Any film fan will find the final third of this pic more than satisfactory. After building some excellent tension, Bart and the rat go at it in an epic battle worthy of Hemmingway. The brownstone is demolished in the wake of their struggle. We no longer care why this is happening, or how the little beast came to choose Bart, but now its about a battle royal for Bart's sanity and the viewer is completely invested. Cosmatos was responsible for the great Tombstone, about a stand-off of another kind, and he is doing the same thing here; preparing us for a mythic confrontation, and when it goes down we find we care less about the confrontation and more about the man at its center.
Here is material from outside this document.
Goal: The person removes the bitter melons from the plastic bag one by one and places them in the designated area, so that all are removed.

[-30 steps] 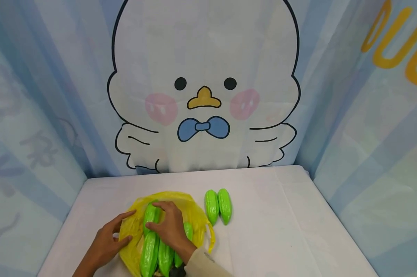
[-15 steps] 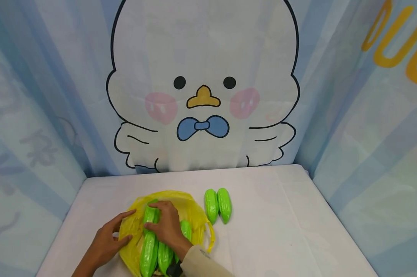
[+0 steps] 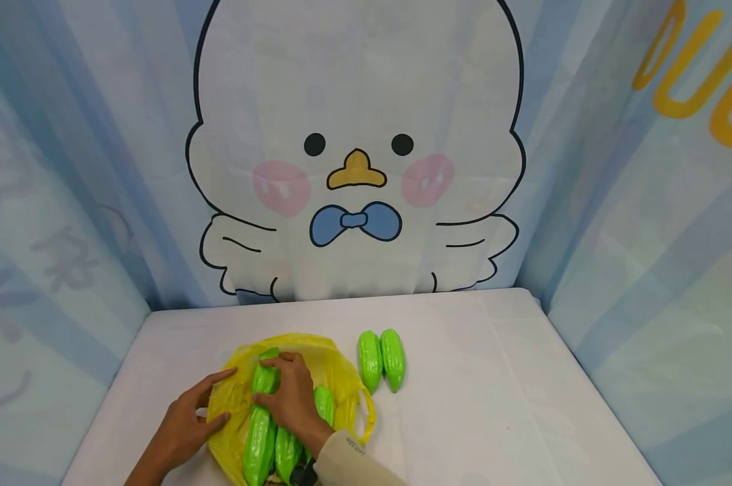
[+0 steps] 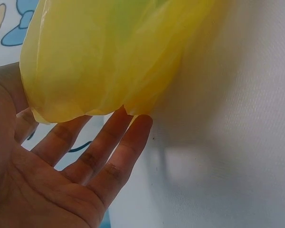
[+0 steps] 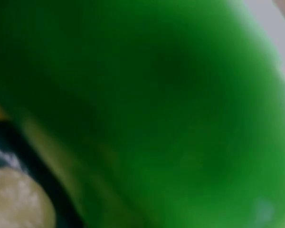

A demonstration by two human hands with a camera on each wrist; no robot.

This is the first film in the 30 Days write-up that I feel is really about something more than what is there on-screen. Subtext, allusion and metaphor are used often in modern horror, but usually it's at a sacrifice to the story itself. When characters or events have to represent something else, they lose the immediacy of their own identity. This film balances those elements to wonderful effect. Of Unknown Origin is a story of a man vs. nature, one of the most simple narrative motifs, but at its heart it's also telling us a story of modern man and the trap that his luxury and his privilege have become for him. We watch Bart coil into himself as he works endlessly long hours and dotes on his family in only the most surface-level way. Shannon Tweed, in her first film role, plays his wife and it's easy to see how she could be a trophy Bart accrued in his bid for success. His home, the crown jewel of his pride, his comfort and his identity as a male provider, is also his prison. He can't do anything without thinking of it first. The rat, whatever motives it has beyond, eat, crap, and destroy, manages to both rob him of all that, and free him at the same time. The last line of the film seems to come from a Bart who has weathered the tempest, taken inventory of his loss and counted himself better for it. See this movie.